**WHAT IS NEEDED**
Write the listing out again word for word, leaving each picture behind.

**DATA EXTRACT**
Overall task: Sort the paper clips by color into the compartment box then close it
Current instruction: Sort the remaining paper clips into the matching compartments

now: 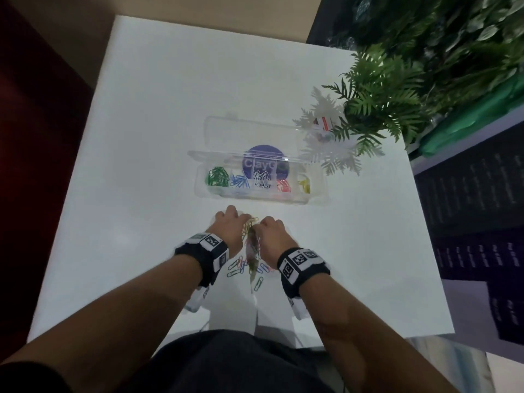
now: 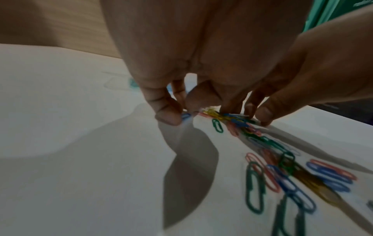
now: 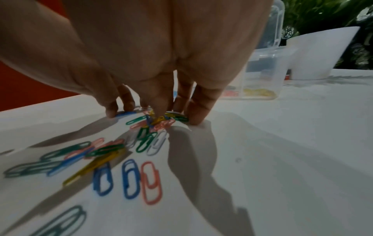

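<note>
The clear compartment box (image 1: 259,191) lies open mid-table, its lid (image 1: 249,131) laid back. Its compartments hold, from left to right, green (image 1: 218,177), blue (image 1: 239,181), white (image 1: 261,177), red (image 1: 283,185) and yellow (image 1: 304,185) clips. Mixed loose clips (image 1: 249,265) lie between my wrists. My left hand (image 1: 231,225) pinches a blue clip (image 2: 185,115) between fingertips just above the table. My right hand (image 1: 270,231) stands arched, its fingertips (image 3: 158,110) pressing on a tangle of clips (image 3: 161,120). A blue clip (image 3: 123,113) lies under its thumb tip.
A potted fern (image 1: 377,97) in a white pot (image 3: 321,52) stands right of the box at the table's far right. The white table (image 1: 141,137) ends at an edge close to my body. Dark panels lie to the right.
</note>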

**RESPONSE FOR THIS EXERCISE**
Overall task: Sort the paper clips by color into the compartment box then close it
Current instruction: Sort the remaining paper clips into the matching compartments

now: 
now: 
now: 

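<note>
The clear compartment box (image 1: 259,191) lies open mid-table, its lid (image 1: 249,131) laid back. Its compartments hold, from left to right, green (image 1: 218,177), blue (image 1: 239,181), white (image 1: 261,177), red (image 1: 283,185) and yellow (image 1: 304,185) clips. Mixed loose clips (image 1: 249,265) lie between my wrists. My left hand (image 1: 231,225) pinches a blue clip (image 2: 185,115) between fingertips just above the table. My right hand (image 1: 270,231) stands arched, its fingertips (image 3: 158,110) pressing on a tangle of clips (image 3: 161,120). A blue clip (image 3: 123,113) lies under its thumb tip.
A potted fern (image 1: 377,97) in a white pot (image 3: 321,52) stands right of the box at the table's far right. The white table (image 1: 141,137) ends at an edge close to my body. Dark panels lie to the right.
</note>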

The requested output has been fully supplied.